In Wawa, the deepest parts of the woods still had a bit of snow. Hard to say whether it is a late spring or an early fall...it sure was cold at times!! Despite the snow, most of the migrants were back. It certainly felt weird since the combination of snow and lack of vegetation growth made it feel like early April, yet neotropical migrants like Swainson's Thrush, Least Flycatcher, and about 15 species of warblers were around!
|Ruffed Grouse - Wawa|
|Michipicoten River marina|
This morning, I had a few hours to spare so I did a bit of pre-work birding. Turns out, 5 Arctic Terns had been found at Kelly Lake in Sudbury, so naturally that is where I went. There is only one other record for the district! After about 10 minutes of scanning, I picked up a couple of terns in flight way out over the lake. One came close enough to ID - an Arctic! The other tern had other plans than to allow it's identity to be seen, so it will have to go down as a tern sp. A singing Alder Flycatcher was new for the year here, and an American Bittern was "blonk-a-donk" ing from a nearby reedbed.

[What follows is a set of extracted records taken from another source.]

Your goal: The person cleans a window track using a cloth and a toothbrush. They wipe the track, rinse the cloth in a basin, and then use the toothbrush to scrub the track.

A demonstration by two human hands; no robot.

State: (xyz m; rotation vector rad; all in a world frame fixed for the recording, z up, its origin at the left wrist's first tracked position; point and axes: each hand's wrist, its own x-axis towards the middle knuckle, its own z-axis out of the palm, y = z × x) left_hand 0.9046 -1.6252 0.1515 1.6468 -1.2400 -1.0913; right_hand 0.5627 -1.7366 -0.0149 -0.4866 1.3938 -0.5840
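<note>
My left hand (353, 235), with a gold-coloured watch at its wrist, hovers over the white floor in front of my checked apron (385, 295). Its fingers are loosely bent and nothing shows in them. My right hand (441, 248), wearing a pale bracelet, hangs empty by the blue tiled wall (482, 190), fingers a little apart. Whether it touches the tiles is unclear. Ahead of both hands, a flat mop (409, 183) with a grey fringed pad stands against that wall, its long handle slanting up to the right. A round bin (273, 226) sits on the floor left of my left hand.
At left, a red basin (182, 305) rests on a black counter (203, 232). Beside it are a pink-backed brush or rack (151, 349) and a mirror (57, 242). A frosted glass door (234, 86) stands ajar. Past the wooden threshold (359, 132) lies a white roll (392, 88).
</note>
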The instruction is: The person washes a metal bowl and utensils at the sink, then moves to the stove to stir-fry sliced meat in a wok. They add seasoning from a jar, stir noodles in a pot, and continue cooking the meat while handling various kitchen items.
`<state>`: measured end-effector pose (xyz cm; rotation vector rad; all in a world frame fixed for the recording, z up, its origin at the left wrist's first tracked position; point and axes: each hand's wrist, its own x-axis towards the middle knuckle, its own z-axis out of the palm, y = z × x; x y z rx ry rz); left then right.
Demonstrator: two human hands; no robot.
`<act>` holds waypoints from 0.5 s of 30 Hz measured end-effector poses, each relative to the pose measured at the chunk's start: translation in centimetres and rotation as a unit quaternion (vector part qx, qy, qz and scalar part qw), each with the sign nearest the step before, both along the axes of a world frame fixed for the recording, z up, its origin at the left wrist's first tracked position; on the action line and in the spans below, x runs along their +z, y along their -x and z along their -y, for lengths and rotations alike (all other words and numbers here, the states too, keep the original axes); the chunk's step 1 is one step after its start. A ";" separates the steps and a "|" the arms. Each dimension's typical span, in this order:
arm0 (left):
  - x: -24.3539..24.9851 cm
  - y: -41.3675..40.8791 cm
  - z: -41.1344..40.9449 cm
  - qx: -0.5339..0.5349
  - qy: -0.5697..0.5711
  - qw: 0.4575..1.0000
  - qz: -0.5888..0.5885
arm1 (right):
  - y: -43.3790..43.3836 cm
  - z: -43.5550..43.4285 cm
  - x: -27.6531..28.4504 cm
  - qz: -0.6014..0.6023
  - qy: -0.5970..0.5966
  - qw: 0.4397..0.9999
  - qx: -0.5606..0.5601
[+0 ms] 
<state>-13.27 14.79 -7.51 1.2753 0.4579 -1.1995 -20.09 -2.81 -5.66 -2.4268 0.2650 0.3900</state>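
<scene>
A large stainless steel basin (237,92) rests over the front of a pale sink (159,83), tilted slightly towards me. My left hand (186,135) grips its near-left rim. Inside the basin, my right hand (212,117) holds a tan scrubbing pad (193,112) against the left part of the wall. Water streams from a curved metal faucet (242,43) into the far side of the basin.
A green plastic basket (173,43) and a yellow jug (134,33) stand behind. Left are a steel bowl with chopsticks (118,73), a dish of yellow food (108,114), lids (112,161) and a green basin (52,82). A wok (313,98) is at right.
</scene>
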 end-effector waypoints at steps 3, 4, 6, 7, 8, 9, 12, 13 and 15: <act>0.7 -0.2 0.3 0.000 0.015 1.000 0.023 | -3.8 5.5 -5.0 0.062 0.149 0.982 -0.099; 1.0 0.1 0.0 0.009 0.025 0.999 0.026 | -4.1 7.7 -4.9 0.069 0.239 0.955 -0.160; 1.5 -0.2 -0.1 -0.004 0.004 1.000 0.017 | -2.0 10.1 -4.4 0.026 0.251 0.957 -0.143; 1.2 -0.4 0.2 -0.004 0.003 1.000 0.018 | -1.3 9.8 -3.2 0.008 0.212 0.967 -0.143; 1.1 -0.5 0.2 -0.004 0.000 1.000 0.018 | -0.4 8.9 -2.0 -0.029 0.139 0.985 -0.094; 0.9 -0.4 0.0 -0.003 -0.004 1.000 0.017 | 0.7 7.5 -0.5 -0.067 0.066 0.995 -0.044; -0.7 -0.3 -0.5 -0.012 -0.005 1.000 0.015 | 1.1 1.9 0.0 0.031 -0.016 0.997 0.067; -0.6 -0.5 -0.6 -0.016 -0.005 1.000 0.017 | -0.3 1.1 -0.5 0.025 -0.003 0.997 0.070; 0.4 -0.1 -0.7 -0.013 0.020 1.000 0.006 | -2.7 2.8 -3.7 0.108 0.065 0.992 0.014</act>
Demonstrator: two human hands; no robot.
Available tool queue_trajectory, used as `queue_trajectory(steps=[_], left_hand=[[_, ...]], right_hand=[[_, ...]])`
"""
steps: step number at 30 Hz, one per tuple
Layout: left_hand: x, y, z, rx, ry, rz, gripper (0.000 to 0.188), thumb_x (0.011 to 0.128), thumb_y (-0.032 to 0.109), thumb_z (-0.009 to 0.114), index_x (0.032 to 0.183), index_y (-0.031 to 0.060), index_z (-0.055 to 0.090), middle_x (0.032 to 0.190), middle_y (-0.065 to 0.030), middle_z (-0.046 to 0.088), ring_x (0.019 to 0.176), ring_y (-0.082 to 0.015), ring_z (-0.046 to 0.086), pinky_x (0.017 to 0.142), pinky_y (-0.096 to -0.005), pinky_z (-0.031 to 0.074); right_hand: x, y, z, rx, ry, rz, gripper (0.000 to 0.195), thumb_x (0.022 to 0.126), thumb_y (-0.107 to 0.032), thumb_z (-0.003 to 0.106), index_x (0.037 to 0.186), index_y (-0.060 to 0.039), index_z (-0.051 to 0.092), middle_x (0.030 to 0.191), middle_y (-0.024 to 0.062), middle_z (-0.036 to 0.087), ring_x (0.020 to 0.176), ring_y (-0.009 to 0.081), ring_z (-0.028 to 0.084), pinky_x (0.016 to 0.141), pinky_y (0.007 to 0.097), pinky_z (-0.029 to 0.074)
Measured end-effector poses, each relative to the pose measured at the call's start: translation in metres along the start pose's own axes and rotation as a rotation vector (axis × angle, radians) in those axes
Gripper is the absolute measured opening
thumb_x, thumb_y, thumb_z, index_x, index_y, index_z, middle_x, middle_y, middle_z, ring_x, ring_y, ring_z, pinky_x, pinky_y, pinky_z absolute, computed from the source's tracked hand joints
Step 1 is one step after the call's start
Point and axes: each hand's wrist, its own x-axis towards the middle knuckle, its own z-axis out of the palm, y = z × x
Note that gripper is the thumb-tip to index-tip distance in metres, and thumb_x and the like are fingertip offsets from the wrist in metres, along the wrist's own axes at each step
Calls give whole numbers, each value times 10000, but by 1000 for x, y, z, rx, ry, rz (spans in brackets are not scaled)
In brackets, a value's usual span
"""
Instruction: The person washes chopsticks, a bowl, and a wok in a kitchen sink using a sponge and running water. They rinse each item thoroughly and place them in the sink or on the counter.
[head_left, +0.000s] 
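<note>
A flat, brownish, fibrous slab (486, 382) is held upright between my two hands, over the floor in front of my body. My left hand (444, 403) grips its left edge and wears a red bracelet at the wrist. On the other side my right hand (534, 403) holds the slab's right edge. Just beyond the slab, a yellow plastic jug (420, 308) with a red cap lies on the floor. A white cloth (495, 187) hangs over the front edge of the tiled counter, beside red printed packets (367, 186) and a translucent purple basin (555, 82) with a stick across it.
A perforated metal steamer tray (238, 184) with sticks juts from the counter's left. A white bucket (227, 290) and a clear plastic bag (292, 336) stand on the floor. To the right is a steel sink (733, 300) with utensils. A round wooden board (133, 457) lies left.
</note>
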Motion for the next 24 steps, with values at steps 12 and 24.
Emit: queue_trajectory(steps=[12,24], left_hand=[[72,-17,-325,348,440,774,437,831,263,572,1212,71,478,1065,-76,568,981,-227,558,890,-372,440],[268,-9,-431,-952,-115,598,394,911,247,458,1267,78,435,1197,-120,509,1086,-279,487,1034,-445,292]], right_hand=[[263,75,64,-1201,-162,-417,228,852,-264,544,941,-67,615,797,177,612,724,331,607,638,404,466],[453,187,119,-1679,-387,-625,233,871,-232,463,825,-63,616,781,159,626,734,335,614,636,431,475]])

So in a matter of a few days, Algoma District had its first Arctic Tern, Thunder Bay District its first, and now Greater Sudbury has its second! Obviously all those northeast winds certainly helped. It appears that Arctic Terns migrate along the east edge of Ontario, north to James Bay in the spring. These winds must have been enough to throw them off course to the west. Who knows how many more are out there?
I checked out the Chelmsford sewage lagoons this morning as well, and they were surprisingly productive. The flooded field to the north held over 100 shorebirds - most being Semipalmated Plovers and Dunlin. I did see my first Solitary and Semipalmated Sandpipers of the year!
|Solitary Sandpiper - Chelmsford lagoons|
The lagoons themselves are quite interesting, with the north cell being reclaimed with aquatic plants.At least 4 Soras were calling to each other, and I was happy to have a very vocal Yellow-billed Cuckoo as well. This is a bit farther north than their known range in Ontario.
As I type this, a flock of 15 or so noisy Evening Grosbeaks are trilling outside my door. I've never had these gaudy finches in May before!